Tom stamped a style on CedarCreek in the 10
vintages he spent there. The winery was Canada’s winery of the year twice
during that decade.
No wine had more of Tom’s fingerprints than
its Ehrenfelser. An aromatic fruit bowl of a wine, it has a cult following.
Darryl, of course, had never made Ehrenfelser before coming to
CedarCreek. Born in Canberra in 1973, he made
wine in Australia, New Zealand and Ontario before coming to the Okanagan. Around
the world, there is only a modest acreage of Ehrenfelser, a vinifera cross
developed in Germany
and named for castle ruin near Rüdesheim.
Soon after arriving at CedarCreek, Darryl started hearing consumers
telling him: “Don’t ruin the Ehrenfelser.” When he made a drier style in 2010
than the previous examples, “that’s when the death threats started to roll in.”
He is joking but he also listened to the consumers. The 2011 version
has a little more residual sugar and less acid than 2010, resulting in more
punch to the fruity aromas and flavours. It is still versatile with food while
delivering the expected basket of fruit.
CedarCreek’s followers are now
awaiting the release of the winery’s 2010 Pinot Noir because Darryl made
changes in the choice of barrels and in the general style. Those wines should
be released by this autumn.
And keep on eye on future Pinot
Noir and Chardonnays. The winery will be building a new crush facility
dedicated to these varietals.
Meanwhile, here are notes on
the 2o11 releases to date.
CedarCreek 2011 Riesling ($17.90 for a production of 1,355 cases). Darryl had grapes available
from two mature blocks: from vines planted in a Westbank vineyard in 1979 and
from vines planted on CedarCreek’s vineyard near Kelowna in 1991. He decided to pick the
grapes on flavour, not on the numbers. So this wine ended up with 10.8%
alcohol, 12.2 grams of acid per litre and 18.45 grams of residual sugar. He
also fermented the wine very slowly, at cool temperatures, for about 60 days.

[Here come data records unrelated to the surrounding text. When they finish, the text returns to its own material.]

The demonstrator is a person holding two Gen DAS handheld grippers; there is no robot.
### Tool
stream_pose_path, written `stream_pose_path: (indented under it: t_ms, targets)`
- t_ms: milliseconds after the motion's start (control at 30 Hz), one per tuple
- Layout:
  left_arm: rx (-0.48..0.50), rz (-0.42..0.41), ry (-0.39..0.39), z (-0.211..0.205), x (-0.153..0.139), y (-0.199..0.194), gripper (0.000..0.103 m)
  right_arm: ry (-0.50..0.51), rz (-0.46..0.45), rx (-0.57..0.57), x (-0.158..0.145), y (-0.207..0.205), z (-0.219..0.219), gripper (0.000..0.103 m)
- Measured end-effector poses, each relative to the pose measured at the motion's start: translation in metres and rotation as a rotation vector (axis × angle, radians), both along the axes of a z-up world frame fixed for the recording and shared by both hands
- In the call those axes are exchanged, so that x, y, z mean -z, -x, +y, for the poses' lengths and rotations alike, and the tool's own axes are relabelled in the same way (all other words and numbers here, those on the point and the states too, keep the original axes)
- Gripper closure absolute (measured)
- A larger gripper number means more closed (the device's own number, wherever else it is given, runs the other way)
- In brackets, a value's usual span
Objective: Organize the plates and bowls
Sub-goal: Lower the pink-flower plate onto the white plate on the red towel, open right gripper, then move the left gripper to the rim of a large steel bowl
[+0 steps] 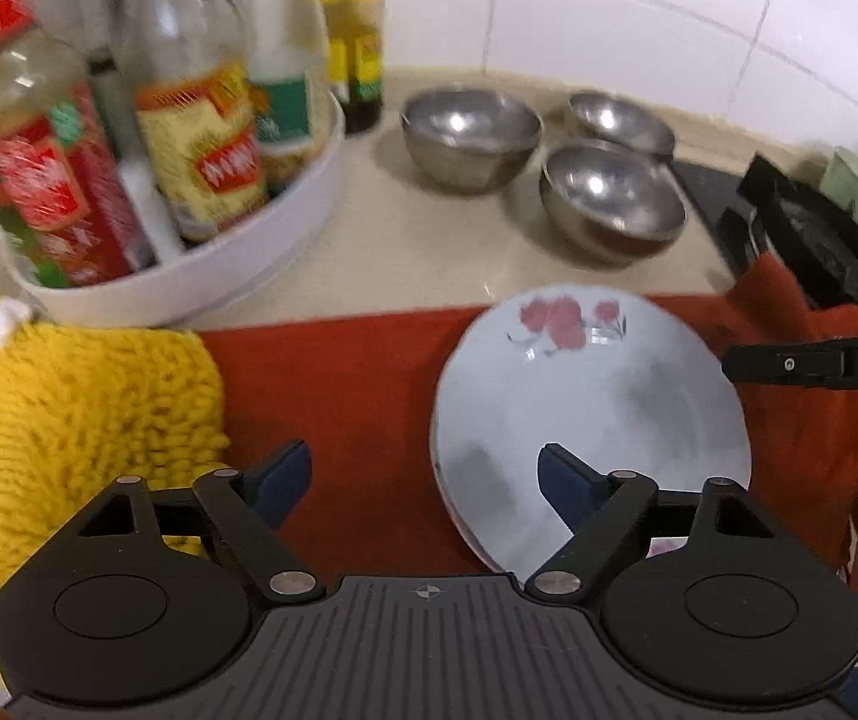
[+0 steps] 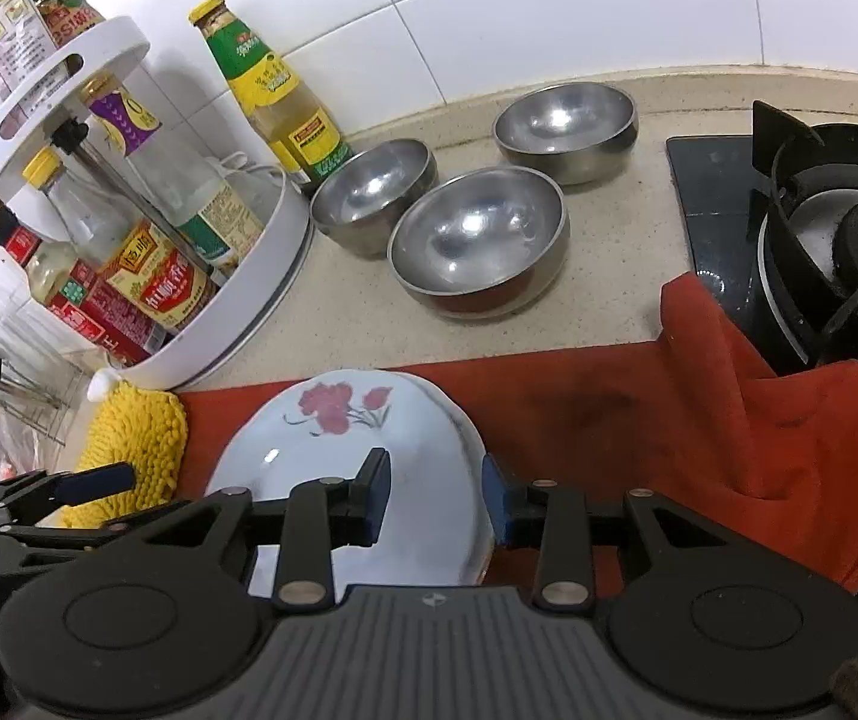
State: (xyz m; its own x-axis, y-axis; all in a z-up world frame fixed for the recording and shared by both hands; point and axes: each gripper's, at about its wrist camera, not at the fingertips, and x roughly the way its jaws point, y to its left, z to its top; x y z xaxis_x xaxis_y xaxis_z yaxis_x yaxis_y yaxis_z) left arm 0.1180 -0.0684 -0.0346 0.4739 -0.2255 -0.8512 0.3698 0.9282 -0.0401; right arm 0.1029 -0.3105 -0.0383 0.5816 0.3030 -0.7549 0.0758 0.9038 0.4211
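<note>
Flowered plate [image 2: 363, 468] lies on red cloth [image 2: 699, 432], bowls [image 2: 480, 240] at 12 o'clock. Right gripper [image 2: 436, 501] straddles its rim unclosed; left gripper [image 1: 423, 483] spread, empty. Glazed, brittle, slippery: pinch rim.

**Non-task clutter on the counter**

White two-tier condiment rack [image 2: 249, 276] at the counter's left end, packed with sauce bottles [image 2: 153, 294]. Tall yellow-green bottle [image 2: 267, 90] stands just beside the rack, against the tiled wall [image 2: 549, 12]. Red cloth [image 2: 729, 420] spread along the front edge, its right end bunched against the gas stove [image 2: 837, 240]. Yellow chenille mitt [image 1: 69, 420] front-left, touching the cloth.
</note>
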Motion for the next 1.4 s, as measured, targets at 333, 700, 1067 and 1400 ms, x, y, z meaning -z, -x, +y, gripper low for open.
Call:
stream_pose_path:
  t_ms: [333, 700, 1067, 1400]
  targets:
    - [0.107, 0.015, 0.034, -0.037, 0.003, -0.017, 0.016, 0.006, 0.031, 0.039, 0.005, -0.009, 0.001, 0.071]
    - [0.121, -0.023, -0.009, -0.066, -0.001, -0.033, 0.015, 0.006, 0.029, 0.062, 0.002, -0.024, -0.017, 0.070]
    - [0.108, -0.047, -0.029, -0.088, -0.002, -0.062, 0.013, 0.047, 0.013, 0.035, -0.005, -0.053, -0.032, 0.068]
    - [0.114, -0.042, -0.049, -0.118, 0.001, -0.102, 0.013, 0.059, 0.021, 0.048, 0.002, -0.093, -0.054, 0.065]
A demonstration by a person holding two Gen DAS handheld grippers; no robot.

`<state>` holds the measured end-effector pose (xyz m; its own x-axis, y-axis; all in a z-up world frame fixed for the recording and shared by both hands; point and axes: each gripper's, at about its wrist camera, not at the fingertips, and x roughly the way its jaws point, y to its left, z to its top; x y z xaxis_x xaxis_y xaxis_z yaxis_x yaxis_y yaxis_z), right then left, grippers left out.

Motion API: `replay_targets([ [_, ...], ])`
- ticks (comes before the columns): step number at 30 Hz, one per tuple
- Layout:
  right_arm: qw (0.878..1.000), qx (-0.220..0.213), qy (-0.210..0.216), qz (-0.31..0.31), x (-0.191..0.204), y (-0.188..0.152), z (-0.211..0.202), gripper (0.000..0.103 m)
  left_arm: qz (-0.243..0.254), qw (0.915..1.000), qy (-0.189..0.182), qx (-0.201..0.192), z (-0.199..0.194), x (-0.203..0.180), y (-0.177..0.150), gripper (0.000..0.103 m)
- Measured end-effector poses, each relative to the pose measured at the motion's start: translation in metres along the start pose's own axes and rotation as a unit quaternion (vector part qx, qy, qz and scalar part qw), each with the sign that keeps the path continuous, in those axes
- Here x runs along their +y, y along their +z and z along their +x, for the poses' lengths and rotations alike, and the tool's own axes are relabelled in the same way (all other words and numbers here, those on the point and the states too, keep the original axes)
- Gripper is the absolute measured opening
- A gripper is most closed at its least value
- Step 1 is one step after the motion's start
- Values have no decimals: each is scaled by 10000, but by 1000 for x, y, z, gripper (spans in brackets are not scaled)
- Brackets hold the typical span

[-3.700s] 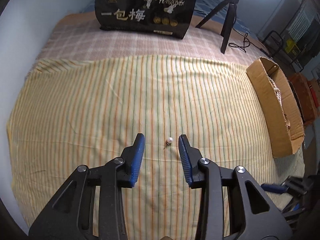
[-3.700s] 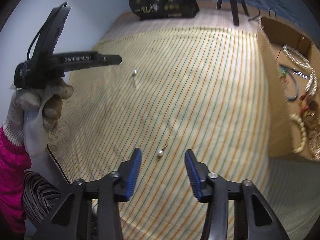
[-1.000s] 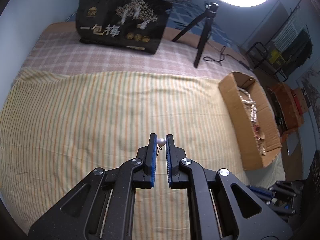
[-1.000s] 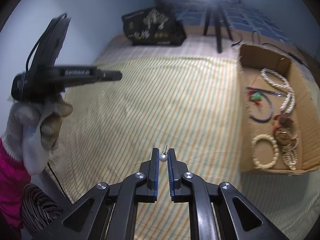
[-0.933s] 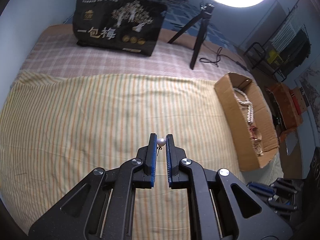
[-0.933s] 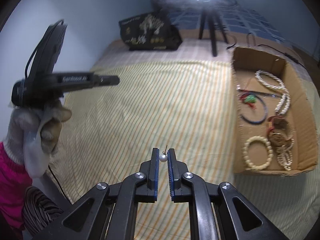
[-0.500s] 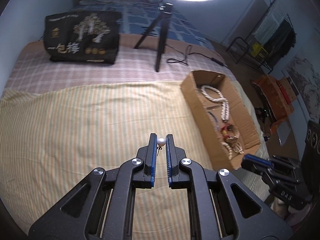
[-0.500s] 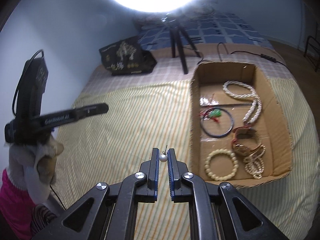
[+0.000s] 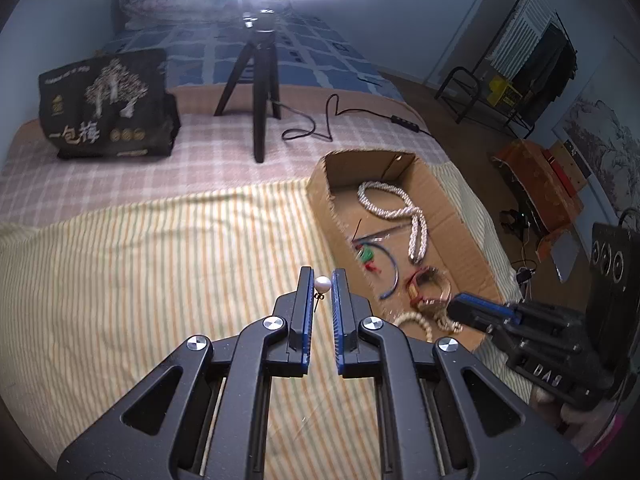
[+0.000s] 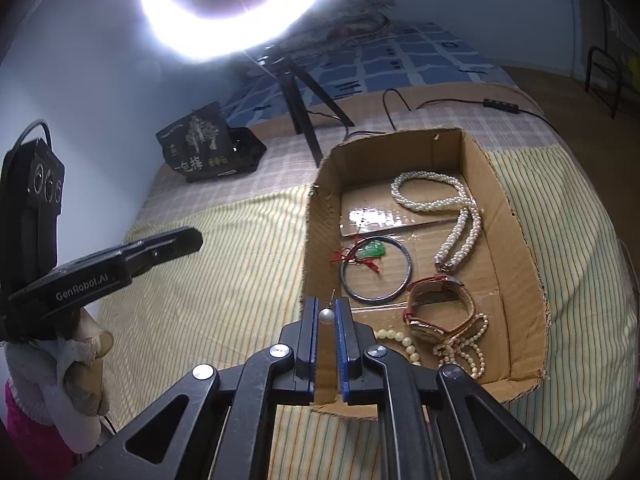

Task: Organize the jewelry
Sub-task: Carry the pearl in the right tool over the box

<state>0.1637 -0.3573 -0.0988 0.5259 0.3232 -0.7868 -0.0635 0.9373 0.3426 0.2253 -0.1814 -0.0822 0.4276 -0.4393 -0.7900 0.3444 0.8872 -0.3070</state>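
My left gripper (image 9: 321, 283) is shut on a small white pearl earring (image 9: 322, 284), held in the air over the yellow striped cloth (image 9: 160, 264) just left of the cardboard box (image 9: 320, 204). My right gripper (image 10: 326, 314) is shut on a second pearl earring (image 10: 326, 316), above the box's near left wall (image 10: 312, 248). In the box lie a twisted pearl necklace (image 10: 456, 216), a blue bangle (image 10: 376, 270), a green pendant on red cord (image 10: 370, 251), a watch (image 10: 436, 304) and a bead bracelet (image 10: 400, 340). In the left wrist view the right gripper (image 9: 480, 314) shows over the box's near end.
A ring light on a black tripod (image 9: 256, 92) stands behind the box, its cable (image 9: 340, 116) trailing across the checked blanket. A black printed bag (image 9: 108, 108) sits at the far left. The gloved hand (image 10: 68, 364) with the left gripper is at the right wrist view's left edge.
Both grippers have carried their earrings from the middle of the striped cloth rightward to the box. Each has stayed shut on its pearl. The box now fills more of both views.
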Motion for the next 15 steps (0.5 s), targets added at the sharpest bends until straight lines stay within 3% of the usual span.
replay_targets([
  [15, 9998, 181, 61, 77, -18, 0, 23, 6, 138, 9999, 38, 75, 56, -39, 27, 7],
])
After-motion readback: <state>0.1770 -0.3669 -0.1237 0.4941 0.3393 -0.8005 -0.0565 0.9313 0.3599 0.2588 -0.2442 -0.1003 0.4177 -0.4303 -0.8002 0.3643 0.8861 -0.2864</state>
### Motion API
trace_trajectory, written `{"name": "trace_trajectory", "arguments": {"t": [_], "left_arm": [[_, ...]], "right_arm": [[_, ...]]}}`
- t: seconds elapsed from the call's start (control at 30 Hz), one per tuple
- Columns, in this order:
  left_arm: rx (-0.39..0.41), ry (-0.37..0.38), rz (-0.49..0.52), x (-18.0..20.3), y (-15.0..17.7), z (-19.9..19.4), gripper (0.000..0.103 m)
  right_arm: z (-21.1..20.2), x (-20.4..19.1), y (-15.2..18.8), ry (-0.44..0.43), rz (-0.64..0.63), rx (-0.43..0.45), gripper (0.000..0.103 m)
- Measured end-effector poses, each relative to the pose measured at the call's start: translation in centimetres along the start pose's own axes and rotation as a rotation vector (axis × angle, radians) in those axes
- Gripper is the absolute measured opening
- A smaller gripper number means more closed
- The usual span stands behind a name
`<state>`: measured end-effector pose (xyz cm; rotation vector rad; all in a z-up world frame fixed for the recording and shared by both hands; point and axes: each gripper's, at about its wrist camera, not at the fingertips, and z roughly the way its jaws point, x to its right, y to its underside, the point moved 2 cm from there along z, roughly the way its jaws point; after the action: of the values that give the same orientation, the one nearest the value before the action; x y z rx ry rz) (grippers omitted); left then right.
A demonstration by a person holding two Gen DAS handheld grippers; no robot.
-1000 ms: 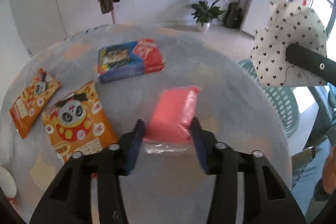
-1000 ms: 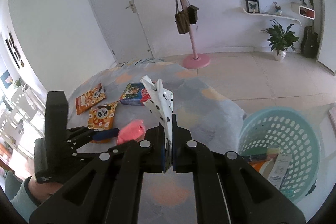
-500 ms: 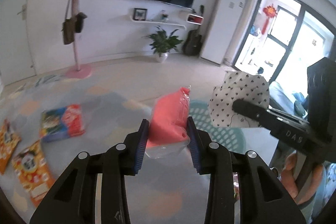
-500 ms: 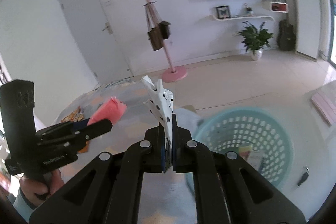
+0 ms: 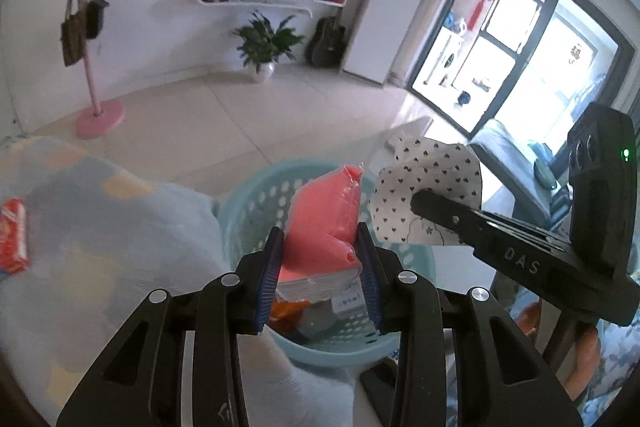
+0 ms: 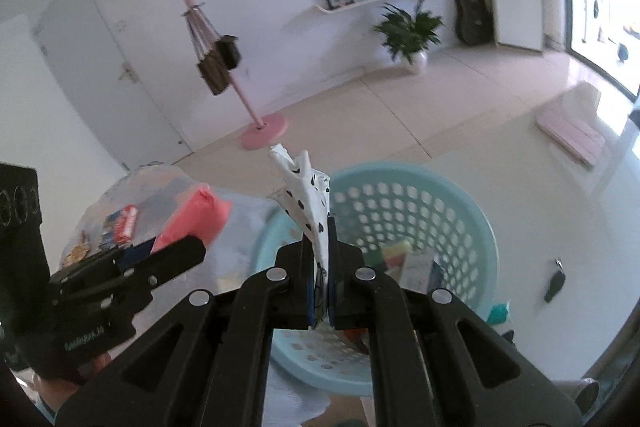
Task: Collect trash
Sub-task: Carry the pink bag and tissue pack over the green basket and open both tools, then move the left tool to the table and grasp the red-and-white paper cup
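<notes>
Left wrist view: left gripper (image 5: 320,267), fingers clamped on pink packet (image 5: 324,223) above teal basket (image 5: 240,211); right gripper (image 6: 320,283), fingers fully shut on spotted wrapper (image 6: 308,203) over same basket. Risk: packet sits near basket's counter-side rim and could drop outside; light wrapper may drift or cling on release.

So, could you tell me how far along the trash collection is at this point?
Done: several items already lie in the teal basket. In hand: the left gripper clamps a pink packet and the right gripper a heart-print wrapper, both held over the basket, unreleased. Left: a red-and-blue pack and orange packets remain on the rug.
</notes>
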<state>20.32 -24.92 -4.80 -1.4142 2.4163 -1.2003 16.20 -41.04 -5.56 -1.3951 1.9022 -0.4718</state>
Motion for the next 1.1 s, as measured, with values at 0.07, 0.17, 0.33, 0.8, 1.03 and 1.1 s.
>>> {"name": "trace_trajectory", "arguments": {"t": [0.07,0.17,0.33,0.8,1.03,1.1], "left_arm": [[-0.016,0.007,0.005,0.2,0.2,0.8,0.035],[-0.027,0.002,0.020,0.1,0.4,1.4,0.036],[-0.017,0.012,-0.010,-0.2,0.8,1.1,0.061],[0.052,0.022,-0.004,-0.3,1.1,-2.2,0.061],[0.128,-0.010,0.002,-0.9,1.5,-6.1,0.061],[0.155,-0.031,-0.004,-1.3,1.8,-7.7,0.061]], "right_arm": [[0.4,0.4,0.1,0.023,-0.001,-0.006,0.003],[1.3,0.9,0.1,0.035,0.009,-0.039,0.004],[2.3,2.0,0.5,0.058,0.045,-0.075,0.023],[-0.3,-0.4,0.1,0.029,0.006,0.000,0.057],[-1.6,-3.4,0.1,-0.003,-0.044,0.020,0.057],[-1.9,-4.6,0.2,-0.020,-0.062,0.023,0.057]]}}
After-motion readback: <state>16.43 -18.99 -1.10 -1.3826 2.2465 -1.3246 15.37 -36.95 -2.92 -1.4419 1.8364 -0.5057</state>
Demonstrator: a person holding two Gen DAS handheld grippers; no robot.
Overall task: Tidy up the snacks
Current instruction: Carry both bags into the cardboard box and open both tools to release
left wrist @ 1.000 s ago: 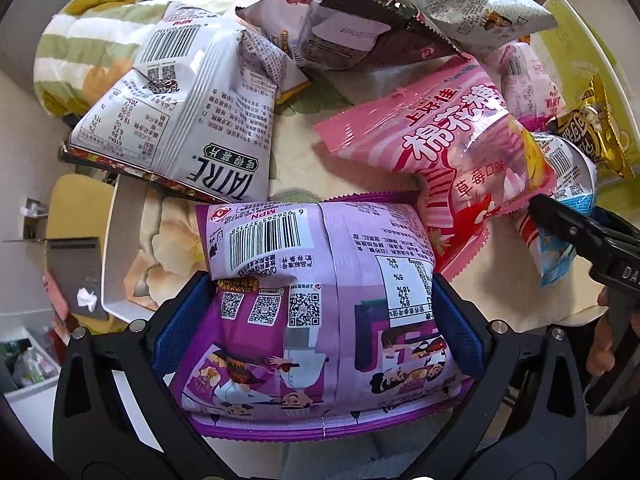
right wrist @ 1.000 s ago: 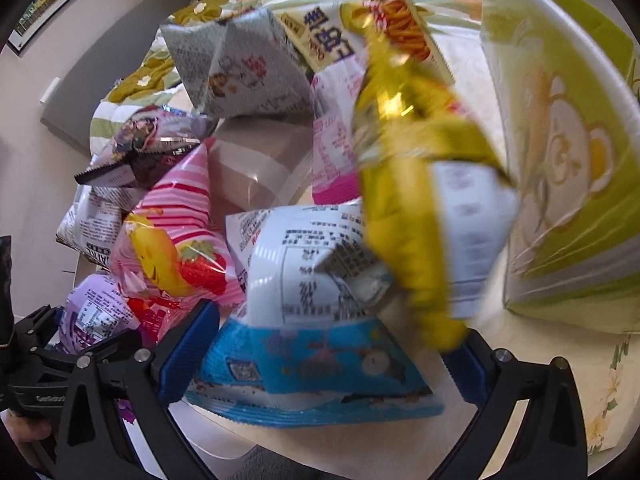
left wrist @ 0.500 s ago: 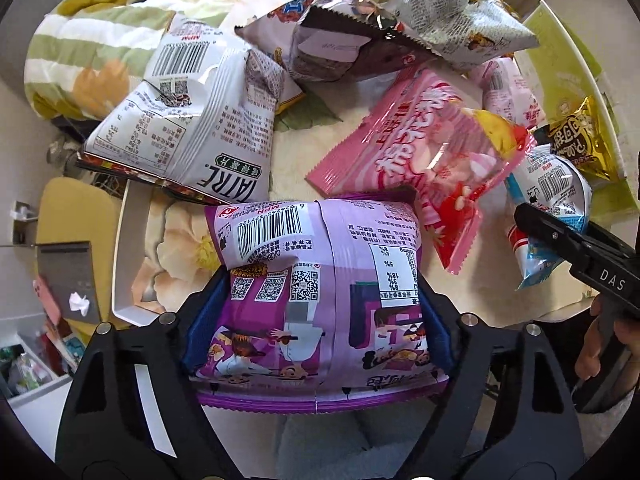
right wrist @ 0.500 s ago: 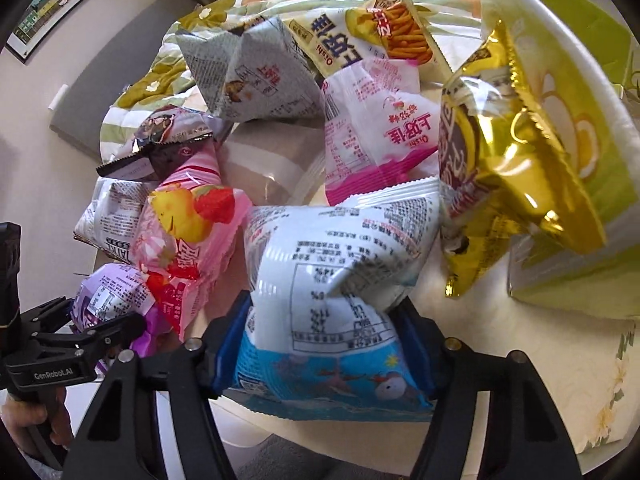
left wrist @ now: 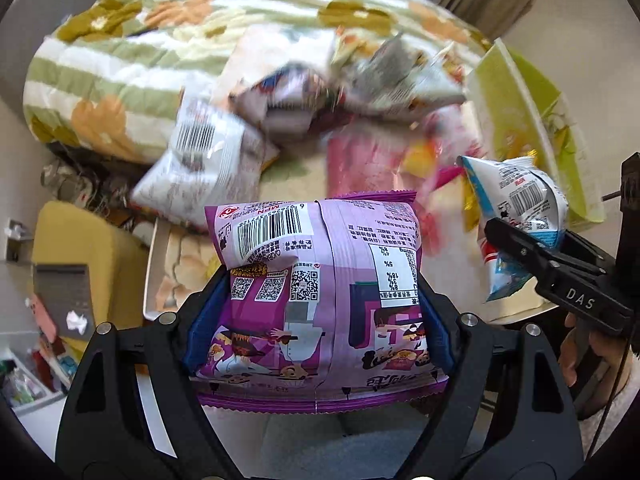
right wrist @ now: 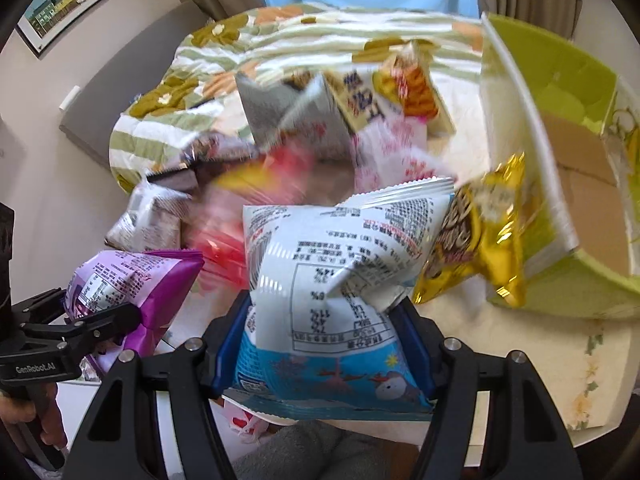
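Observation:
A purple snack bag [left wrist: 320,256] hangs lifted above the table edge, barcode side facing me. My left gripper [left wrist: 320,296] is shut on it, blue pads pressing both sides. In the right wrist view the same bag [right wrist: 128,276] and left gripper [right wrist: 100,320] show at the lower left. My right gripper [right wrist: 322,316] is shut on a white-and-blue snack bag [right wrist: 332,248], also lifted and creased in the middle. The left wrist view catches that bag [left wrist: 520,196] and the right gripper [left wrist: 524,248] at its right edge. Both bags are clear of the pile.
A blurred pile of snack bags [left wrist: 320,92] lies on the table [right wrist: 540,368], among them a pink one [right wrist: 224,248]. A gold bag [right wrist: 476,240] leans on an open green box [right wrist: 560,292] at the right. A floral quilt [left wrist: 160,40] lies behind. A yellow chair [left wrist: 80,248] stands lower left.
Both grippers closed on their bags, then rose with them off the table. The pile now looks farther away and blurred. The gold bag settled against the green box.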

The result is a tour de force with tangy lime and grapefruit flavours, with
weight on the palate and with superb balance. As good as it is now, it will age
very nicely for another two or three years. 91.
CedarCreek 2011 Ehrenfelser ($18.90 for 1,140 cases). There will
certainly be no death threats for this juicy, tropical white with citrus aromas
and flavours of pineapple, apricot and pink grapefruit. 89.
CedarCreek 2011 Gewürztraminer ($17.90 for 2,053 cases). The surprise in
the winery notes is that 10% of this wine was fermented in French oak (not
new). It was a good trick, adding to the viscous texture. The wine begins with
aromas of spice and rose petals, continuing to flavours of lychee and spicy
grapefruit peel. 90.
CedarCreek 2011 Pinot Gris ($17.90 for 6,100 cases). A quarter of
this wine was fermented in French oak; 10% of the juice was left on the skins
overnight. The result is a rich, complex
Pinot Gris with flavours of pear and ripe apple. 90.
CedarCreek 2011 Rosé ($17.90 for 630 cases). The wine was made by bleeding some juice from
every lot of Pinot Noir that was crushed last fall and fermenting the juice
like a white wine. The skin contact has given this wine a lovely dark hue.
There are aromas and flavours of cherry, raspberry and strawberry, with a touch
of residual sugar to plump up the fruity flavours. 90.